I really like my therapist only I think she is lying to me. it’s like I am being manipulated into something instead of discussing the issues honestly. this really bothers me.
I also feel like there are other problems but am afraid to confront her about it. what am I supposed to do – call her a liar?
I like her and don’t want to lose her.
judy
Why? What is she telling you that is dishonest? (Bearing in mind that sz and paranoid delusional bipolar do this to us because that’s what they do.)
Did you have any people on your family of origin you were forced to depend on who lied to you, invalidated your sense of reality, over-restricted you, over-limited you, etc?
What kind of therapy does she do with you?
I believe notmoses that some of the stuff I tell her has some truth to it and all she ever says is that it is my paranoid delusions acting up again and I should tell myself that.
it bothers me quite a bit, sorry.
judy
Our paranoid delusions almost always have a basis in actual facts, though what we do with the facts may get unreasonable. (At least, mine do.)
My actual facts have to do with the subtly crazy-making, adoptive parents I inherited after my natal ma left me with them.

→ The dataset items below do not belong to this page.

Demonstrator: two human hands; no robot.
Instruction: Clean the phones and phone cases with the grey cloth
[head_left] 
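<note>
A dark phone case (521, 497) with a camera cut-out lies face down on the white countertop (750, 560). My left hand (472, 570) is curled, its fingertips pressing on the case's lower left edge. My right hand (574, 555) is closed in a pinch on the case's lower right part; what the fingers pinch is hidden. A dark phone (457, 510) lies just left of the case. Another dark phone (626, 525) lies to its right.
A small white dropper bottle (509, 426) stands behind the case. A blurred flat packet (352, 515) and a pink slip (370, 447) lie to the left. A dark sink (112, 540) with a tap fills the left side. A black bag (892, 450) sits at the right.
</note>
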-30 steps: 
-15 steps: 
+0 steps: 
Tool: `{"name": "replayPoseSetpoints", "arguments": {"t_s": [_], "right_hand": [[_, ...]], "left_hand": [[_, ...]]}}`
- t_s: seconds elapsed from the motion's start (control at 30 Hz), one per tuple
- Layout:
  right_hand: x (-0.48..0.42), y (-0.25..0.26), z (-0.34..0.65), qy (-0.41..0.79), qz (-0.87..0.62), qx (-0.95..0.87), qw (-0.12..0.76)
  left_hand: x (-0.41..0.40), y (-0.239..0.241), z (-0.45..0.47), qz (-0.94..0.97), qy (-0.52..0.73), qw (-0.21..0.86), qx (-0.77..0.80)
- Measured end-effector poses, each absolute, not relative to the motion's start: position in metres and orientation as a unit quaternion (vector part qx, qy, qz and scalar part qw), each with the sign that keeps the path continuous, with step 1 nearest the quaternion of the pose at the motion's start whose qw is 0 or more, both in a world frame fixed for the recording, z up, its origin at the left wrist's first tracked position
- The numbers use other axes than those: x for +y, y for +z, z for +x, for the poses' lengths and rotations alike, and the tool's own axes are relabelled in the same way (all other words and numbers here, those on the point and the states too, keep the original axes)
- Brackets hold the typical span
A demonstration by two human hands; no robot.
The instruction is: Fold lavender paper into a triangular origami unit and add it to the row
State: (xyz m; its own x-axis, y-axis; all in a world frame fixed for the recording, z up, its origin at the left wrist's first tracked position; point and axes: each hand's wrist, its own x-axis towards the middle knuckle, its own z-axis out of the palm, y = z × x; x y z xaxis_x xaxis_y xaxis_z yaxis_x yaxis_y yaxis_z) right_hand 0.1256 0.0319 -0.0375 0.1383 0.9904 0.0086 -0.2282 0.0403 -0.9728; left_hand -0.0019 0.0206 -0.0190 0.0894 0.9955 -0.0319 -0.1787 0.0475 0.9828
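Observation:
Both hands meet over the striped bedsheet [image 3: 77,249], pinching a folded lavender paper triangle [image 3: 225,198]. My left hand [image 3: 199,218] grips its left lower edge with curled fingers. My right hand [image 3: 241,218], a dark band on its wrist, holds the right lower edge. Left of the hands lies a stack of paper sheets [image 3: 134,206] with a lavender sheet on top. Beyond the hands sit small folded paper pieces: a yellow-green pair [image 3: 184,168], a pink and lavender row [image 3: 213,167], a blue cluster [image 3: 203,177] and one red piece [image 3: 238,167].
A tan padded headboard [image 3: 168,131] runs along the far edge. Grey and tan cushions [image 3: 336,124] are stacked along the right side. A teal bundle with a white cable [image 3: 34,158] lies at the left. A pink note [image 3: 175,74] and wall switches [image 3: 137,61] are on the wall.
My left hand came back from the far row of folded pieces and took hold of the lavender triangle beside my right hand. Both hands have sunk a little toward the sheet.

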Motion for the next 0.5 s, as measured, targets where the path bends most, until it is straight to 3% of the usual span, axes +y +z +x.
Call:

Adoptive Ma was icky-gooey lovey-dovey here and quite suddenly a raging maniac there. Adoptive Da was either unplugged or disgusted (not in the least because he wasn’t very happily married and he needed a safe target for his frustration).
I never trusted people for long, but when I was mis-dx’d and mis-medicated for several years by supposed “expert professionals,” what limited capacity to trust I had was almost totally wiped out for most of decade.
What are your actual facts?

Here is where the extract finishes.